■ **Exercise directions**
Copy out exactly each line from the line with "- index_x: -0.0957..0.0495" through the last line of the material below.

== Segment start ==

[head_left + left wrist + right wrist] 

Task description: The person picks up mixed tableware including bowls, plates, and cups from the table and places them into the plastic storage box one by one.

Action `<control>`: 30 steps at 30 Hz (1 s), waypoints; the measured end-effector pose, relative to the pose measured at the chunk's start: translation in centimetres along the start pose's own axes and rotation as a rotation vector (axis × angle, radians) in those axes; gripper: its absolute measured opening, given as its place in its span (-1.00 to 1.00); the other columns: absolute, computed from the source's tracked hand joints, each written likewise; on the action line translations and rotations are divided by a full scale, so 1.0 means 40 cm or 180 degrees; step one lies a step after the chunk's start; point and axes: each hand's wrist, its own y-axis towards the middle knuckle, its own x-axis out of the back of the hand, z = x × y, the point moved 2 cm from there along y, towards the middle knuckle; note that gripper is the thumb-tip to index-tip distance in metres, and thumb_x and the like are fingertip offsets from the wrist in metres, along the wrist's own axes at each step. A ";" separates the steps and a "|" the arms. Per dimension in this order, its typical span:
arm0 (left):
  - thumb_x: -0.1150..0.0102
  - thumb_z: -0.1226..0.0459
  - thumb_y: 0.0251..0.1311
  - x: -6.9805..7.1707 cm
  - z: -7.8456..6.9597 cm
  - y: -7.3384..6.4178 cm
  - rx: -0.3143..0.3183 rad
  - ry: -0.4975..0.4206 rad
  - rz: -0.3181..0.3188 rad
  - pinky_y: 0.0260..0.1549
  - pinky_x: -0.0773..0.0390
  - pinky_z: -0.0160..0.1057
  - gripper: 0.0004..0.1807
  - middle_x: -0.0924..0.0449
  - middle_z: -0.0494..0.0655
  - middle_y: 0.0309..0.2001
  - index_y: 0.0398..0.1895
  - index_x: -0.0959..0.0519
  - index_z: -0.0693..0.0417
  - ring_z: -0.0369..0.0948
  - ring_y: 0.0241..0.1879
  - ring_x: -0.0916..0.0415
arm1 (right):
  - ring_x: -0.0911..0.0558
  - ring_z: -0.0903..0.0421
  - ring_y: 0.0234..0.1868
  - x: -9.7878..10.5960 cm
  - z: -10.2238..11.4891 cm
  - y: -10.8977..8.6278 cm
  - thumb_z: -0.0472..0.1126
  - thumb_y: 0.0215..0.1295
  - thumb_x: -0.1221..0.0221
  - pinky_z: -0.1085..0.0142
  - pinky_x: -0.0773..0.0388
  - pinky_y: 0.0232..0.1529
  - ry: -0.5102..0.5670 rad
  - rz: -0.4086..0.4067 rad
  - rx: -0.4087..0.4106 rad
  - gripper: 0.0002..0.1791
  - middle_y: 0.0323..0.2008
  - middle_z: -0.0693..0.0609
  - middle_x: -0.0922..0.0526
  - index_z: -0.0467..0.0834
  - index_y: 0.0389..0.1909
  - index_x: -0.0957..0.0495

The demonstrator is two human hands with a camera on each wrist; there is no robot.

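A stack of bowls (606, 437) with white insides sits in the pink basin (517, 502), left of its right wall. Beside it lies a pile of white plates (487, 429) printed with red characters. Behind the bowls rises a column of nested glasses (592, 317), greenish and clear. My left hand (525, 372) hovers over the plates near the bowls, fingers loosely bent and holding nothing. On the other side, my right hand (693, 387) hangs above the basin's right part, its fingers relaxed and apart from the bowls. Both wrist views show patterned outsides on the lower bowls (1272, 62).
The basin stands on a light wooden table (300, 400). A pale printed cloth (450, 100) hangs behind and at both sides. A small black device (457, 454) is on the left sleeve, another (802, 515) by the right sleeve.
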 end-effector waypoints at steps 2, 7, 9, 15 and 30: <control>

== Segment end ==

■ **Response for this exercise**
  - index_x: -0.0957..0.0495

The demonstrator is two human hands with a camera on each wrist; there is no robot.

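A stack of bowls (606, 437) with white insides sits in the pink basin (517, 502), left of its right wall. Beside it lies a pile of white plates (487, 429) printed with red characters. Behind the bowls rises a column of nested glasses (592, 317), greenish and clear. My left hand (525, 372) hovers over the plates near the bowls, fingers loosely bent and holding nothing. On the other side, my right hand (693, 387) hangs above the basin's right part, its fingers relaxed and apart from the bowls. Both wrist views show patterned outsides on the lower bowls (1272, 62).
The basin stands on a light wooden table (300, 400). A pale printed cloth (450, 100) hangs behind and at both sides. A small black device (457, 454) is on the left sleeve, another (802, 515) by the right sleeve.
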 end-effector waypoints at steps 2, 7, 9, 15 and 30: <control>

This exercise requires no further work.